Комарек снова промолчал.

— И душа у них должна быть.

— Кто знает, как наши-то с ними поступали! — вдруг сказал старик.

— Всемогущий боже! — снова взмолилась хозяйка, поднимаясь на крылечко.

На ночь мальчонка устроился рядом со стариком в соломе.

— Спокойной ночи, дедушка Комарек! — сказал он, завернувшись в одеяло.

Старик что-то невнятно пробормотал в ответ.

— Спокойной ночи, малыш! — сказала тогда фрау Сагорайт.

7

На другое утро к ним присоединился еще один человек: молодой, на костылях, инвалид — на одной ноге. Он украдкой поглядывал на окна крестьянского дома и, должно быть, многое отдал бы, чтобы скорей тронуться в путь. Левой ноги у него не было до колена. От колена штанина была подвернута и прикреплена под полой пальто. Человек этот был совсем еще молодой, почти мальчишка. Волосы жиденькие, с медным отливом.

Он хотел было пристроиться сразу за Комареком, но этого уже Генрих не допустил. Он оттер чужого своей тележкой, и тот теперь ковылял за Генрихом, а за ним шла фрау Сагорайт.

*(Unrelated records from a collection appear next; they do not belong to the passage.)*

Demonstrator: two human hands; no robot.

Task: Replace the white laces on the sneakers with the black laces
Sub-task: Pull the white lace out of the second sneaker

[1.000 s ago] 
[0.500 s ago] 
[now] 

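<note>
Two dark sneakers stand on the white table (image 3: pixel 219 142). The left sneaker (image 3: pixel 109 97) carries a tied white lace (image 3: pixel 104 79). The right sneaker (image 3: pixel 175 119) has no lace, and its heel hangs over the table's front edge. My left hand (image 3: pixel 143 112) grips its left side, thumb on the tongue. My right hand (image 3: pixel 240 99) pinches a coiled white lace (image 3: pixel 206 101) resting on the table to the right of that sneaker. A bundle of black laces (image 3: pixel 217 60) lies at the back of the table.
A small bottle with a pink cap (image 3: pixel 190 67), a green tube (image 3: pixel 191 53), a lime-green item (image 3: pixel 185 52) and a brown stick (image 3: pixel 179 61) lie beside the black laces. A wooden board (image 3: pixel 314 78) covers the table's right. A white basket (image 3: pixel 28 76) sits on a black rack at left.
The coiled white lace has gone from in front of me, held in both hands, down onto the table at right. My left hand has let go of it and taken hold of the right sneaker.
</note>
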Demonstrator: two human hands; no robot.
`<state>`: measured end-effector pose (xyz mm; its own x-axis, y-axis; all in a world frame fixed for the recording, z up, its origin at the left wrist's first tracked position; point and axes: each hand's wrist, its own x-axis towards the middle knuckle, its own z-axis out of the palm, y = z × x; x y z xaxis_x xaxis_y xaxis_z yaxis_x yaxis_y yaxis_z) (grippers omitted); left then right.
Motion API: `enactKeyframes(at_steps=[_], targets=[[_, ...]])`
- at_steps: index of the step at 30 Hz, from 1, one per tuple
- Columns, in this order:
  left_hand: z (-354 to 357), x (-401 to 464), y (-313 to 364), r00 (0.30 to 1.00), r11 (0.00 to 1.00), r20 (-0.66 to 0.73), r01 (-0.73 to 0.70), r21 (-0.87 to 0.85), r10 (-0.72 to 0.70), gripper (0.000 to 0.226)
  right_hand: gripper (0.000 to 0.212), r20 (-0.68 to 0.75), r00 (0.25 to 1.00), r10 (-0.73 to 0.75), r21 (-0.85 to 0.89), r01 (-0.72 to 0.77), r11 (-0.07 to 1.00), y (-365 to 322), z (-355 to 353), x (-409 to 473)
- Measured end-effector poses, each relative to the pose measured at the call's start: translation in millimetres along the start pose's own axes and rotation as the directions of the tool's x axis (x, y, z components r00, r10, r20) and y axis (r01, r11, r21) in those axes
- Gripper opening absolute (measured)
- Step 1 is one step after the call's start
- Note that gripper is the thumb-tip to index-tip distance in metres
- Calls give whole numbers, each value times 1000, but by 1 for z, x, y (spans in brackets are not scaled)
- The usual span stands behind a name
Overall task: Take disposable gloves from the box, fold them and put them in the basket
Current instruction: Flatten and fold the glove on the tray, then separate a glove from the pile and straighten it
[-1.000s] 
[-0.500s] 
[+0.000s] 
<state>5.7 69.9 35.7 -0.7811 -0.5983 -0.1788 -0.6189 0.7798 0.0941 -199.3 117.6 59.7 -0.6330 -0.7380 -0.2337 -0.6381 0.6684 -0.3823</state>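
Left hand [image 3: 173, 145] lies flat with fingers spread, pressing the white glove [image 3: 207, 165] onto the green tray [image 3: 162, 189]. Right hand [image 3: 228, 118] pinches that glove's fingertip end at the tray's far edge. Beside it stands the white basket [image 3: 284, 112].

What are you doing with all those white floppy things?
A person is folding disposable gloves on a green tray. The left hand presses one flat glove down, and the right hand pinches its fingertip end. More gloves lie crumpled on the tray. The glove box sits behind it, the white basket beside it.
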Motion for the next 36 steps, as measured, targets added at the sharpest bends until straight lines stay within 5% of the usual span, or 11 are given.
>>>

С первых же минут у всех родилось молчаливое уважение ко вновь приставшему. Генрих бросился ему помогать, когда он утром, прыгая на одной ноге, старался поднять свой костыль. А фрау Сагорайт называла его «фольксгеноссе»[Нацистское обращение.]. Однажды хотела даже взять у него рюкзак и положить на свою тележку, но Рыжий, повернувшись на одной ноге, не позволил снять с себя поклажу.

Майский жук, лети ко мне!
Мой отец погиб на войне,
Померания вся сгорела дотла,
В Померании мать моя померла…[Стихи для этой книги перевела И. Озерова.]

Как-то, когда они шли по берегу озера, Генрих вспомнил один давно прошедший январский день…


Они шли тогда по льду залива. Кругом ослепительно сверкал снег, и ветер дул прямо в лицо. Семь других колонн переходили залив по льду. Вдали тянулась коса. Но она была совсем низкая и плоская, и за ней было море.

Генрих уже несколько раз спрашивал мать, правда ли, что это и есть море, и мама всякий раз отвечала:

— Да, Генрих, это море и есть.

Но как же это получалось, что они видели море за косой?

— Это потому, что ветер, — отвечала мама. — Ветер дует в сторону берега и поднимает море.

Ну, уж этого не могло быть! Как это ветер может поднять море? Да оно затопило бы низкую косу.

— Но, может быть, это и лед в заливе, — сказала мама. — Может быть, лед в заливе поднялся.

Генрих никогда еще не видел моря, а сейчас оно было рядом, вон за тем лесом. Прямо чудо какое-то! Сине-зеленое, а ближе к горизонту — желтоватое. Да и вообще море оказалось гораздо светлее, чем он представлял себе.